Successfully navigating the growing regulatory regimes and changing societal moors is difficult. There will be some high profile failures (and even some unintended consequences, as we’re learning in light of the FTC COPPA fallout amount YouTube creators).

What does a machine learning model look like when it fails? Lost opportunities, unjust systems, and destroyed lives. Worst case, as described in the MIT Technology Review article, failed algorithmic decision making perpetuates societal ills. And it does so without clear “bad-guy” to detain and publish. Often, there is little to know accountability.

Many have written about algorithmic failure, at scale. For those interested, I’d recommend:

Weapons of Math Destruction by Cathy O’Neil
Automating Inequality by Virginia Eubanks
Technically Wrong by Sara Wachter-Boettcher

That is all prior to predicting, policing, and preventing all the complex interactions, post-production, between systems machine learning practitioners might not even know about or control. Expecting engineers to be experts in all of these areas is unrealistic.

The challenges with AI are not just a “techie” problem. They’re not just an “analyst” problem. The complexity of this landscape is not something any single pioneer or settler is equipped to address. These problems are a company problem that requires a much broader and more systematic approach to fix.

A Successfully Scaled System Requires a Different Approach

Digital town planners are skilled at growing a complex system. These folks take their cues from urban planning, community organizing, and systems thinking. To solve complex emergent behaviors in software, they eschew causal, command-and-control approaches in favor of dynamic, community driven efforts.

So just hire some of these town planners, right? Or, better yet, just tell the folks on hand to start thinking like this and get back to regular work, right?

Photo by Arto Marttinen on Unsplash

If the potential is great and the challenges well known, then what do companies struggle with this? According to that NewVangage survey I cited earlier, executives state the problem isn’t related to the technology. Rather:

“Ninety-three percent of respondents identify people and process issues as the obstacle. Clearly, the difficulty of cultural change has been dramatically underestimated in these leading companies — 40.3% identify lack of organization alignment and 24% cite cultural resistance as the leading factors contributing to this lack of business adoption.”

IT governance is the people, processes, and tools deployed to ensure the effective and efficient use of technology to achieve business goals. AI governance, therefore, is a branch of IT governance to ensure the effective and efficient application of AI to achieve business goals.
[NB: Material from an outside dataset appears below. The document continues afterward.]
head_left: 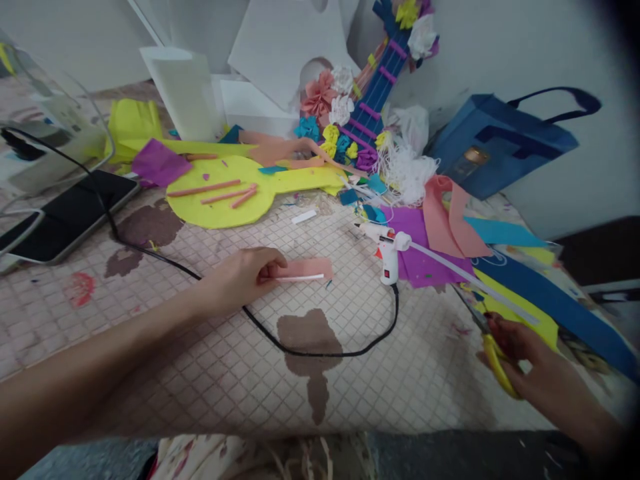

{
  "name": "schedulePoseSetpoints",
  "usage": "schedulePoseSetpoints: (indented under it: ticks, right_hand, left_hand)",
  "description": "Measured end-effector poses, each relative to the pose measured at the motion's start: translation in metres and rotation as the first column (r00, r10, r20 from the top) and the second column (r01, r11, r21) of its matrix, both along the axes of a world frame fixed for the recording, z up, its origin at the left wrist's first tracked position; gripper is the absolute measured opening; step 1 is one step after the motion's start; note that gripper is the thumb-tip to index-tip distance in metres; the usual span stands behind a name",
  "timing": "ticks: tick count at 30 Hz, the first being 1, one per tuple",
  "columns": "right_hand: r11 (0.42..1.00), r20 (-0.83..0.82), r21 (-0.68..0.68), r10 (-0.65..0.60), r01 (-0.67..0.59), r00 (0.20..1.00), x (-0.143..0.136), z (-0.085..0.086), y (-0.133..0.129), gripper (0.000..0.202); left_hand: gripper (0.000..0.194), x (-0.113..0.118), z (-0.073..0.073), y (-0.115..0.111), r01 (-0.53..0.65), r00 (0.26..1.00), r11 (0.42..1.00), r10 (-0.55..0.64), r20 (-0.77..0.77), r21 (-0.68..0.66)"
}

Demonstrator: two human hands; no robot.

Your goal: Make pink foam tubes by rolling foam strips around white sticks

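Observation:
My left hand (pixel 253 275) rests on the table, its fingers curled closed over the near end of a pink strip (pixel 313 267). Along that strip lies a thin white stick (pixel 310 277). At the right, my right hand (pixel 520 360) grips yellow-handled scissors (pixel 493 343), their blades pointing up and left. Between the hands stands a white glue gun (pixel 387 250), with a long glue stick (pixel 460 270) sticking out of its back. Its black cord (pixel 320 353) loops across the table and passes by my left wrist.
A yellow guitar-shaped cutout (pixel 225 210) bearing pink rolled sticks lies at the back. Behind it leans a flower-covered blue guitar neck (pixel 373 100). Purple sheet (pixel 417 263), other coloured sheets and a blue bag (pixel 500 143) are at the right. A black phone (pixel 75 213) lies left.

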State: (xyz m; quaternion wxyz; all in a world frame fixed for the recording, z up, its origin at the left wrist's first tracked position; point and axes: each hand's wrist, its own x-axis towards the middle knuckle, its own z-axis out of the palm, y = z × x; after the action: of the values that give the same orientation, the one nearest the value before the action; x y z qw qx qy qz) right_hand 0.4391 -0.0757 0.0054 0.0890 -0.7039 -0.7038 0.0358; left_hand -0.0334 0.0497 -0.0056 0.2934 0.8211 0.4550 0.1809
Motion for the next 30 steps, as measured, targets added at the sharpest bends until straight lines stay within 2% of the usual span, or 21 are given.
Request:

Effective governance is more than being a bureaucratic gatekeeper, or a barrier between teams charged with delivery and the definition of done. AI governance must address the challenge of culture change. These town planners must bridge the wide world of threats and challenges with the domain expertise of the AI modeler.
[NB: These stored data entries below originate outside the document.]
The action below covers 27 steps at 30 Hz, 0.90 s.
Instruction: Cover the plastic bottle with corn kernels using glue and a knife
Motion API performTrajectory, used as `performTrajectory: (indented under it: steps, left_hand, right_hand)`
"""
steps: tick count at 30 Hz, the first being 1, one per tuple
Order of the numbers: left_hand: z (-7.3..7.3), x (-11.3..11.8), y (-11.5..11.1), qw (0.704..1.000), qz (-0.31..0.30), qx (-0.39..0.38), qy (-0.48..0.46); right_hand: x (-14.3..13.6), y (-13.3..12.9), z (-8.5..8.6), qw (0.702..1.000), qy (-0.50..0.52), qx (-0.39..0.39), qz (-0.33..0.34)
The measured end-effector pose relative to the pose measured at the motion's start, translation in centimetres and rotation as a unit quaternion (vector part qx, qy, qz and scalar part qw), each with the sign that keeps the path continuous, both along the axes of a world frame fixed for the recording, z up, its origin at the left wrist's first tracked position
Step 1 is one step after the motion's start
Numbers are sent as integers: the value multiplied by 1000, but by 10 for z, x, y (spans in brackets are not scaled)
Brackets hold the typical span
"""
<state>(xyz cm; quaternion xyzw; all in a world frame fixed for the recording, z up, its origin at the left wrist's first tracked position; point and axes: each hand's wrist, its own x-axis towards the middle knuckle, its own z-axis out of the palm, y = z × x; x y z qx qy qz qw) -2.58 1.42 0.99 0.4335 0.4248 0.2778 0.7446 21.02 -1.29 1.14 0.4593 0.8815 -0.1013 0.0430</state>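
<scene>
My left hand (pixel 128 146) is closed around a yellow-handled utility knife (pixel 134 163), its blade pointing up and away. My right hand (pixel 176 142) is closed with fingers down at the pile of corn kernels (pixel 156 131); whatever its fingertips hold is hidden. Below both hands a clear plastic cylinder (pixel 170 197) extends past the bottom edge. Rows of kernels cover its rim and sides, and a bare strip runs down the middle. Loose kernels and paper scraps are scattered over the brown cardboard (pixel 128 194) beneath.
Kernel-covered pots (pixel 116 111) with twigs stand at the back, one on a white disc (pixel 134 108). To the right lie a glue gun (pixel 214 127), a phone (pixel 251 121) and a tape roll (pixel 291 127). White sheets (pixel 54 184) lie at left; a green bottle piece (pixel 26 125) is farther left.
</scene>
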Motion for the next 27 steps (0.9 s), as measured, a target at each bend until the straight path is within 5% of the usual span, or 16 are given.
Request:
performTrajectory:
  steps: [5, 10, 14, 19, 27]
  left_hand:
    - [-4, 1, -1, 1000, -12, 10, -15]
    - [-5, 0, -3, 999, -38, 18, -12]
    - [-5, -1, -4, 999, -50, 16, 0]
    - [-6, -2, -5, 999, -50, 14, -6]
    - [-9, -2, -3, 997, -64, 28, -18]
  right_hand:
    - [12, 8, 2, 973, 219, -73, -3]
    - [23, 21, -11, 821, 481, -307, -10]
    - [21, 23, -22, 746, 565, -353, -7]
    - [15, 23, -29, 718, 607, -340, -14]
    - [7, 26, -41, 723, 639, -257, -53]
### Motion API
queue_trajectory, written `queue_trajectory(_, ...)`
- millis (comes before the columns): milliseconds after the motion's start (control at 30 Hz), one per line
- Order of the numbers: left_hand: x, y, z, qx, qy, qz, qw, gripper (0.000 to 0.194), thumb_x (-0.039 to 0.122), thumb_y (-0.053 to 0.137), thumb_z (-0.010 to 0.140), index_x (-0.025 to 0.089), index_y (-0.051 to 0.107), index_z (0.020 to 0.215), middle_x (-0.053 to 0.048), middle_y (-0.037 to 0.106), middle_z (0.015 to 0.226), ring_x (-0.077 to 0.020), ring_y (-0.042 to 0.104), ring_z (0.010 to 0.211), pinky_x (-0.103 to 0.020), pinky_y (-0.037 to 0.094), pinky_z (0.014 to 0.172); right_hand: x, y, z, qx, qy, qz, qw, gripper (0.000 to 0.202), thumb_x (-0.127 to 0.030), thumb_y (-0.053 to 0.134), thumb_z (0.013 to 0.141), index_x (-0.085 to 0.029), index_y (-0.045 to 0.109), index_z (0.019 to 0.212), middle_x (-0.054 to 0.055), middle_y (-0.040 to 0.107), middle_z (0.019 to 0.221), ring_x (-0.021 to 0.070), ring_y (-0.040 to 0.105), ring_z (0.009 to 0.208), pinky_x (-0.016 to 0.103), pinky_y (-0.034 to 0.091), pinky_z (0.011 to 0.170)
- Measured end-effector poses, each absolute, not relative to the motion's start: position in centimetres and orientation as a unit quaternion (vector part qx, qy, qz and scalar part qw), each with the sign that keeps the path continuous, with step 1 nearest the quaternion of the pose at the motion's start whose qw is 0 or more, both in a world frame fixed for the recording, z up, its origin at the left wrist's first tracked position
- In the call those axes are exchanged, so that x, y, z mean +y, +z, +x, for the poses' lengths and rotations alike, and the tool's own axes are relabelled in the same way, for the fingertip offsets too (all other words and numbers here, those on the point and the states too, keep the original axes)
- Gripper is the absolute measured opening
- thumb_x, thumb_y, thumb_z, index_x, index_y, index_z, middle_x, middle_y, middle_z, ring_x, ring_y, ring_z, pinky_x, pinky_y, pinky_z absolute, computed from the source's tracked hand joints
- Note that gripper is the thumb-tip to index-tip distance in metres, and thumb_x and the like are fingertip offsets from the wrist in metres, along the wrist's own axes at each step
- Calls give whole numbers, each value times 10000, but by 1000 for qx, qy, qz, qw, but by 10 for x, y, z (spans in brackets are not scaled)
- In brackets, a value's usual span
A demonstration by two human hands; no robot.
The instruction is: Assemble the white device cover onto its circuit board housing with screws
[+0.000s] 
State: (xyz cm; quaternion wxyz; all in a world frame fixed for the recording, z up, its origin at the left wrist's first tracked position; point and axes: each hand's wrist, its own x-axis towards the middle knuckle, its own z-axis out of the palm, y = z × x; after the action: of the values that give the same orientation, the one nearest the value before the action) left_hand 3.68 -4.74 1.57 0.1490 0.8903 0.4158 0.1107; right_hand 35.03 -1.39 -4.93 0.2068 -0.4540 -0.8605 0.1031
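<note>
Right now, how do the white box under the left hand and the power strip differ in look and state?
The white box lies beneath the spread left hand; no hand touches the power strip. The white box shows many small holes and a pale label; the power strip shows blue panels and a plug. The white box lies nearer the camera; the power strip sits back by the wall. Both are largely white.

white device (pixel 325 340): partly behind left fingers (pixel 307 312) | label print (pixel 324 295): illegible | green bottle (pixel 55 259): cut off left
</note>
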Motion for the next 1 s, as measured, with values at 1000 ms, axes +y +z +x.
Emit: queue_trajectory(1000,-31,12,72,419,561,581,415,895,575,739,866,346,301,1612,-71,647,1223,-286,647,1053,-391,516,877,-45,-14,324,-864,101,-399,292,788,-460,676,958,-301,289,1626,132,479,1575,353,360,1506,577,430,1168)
A new AI governance program doesn’t have to invent guiding principles out of thin air. The good news is that there has been a tremendous amount of well-researched, nuanced work already crafted and available for free.

For example, Apple’s Security Principles require:

Opt-in consent for the use of people’s data for training AI
Employees, not contractors, to review and label samples used for ‘supervised learning’

Likewise, the NeurIPs conference encourages the declaration of critical components for reproducing a result be included with any work, including

The number of models trained before the “best” one was selected
The computing power used
Links to code and dataset

The IEEE also has a book available describing a host of ethical considerations in autonomous and intelligent systems that is worth reading. Google, Microsoft, and AI Now (PDF) also have some great material available.

However, successful governance is more than just a checklist of things to do or not do. It must holistically address the entirety of a company’s transformational journey. These town planners shouldn’t just be sharing rules and approving forms. A community of practice can group their activity into three broad categories.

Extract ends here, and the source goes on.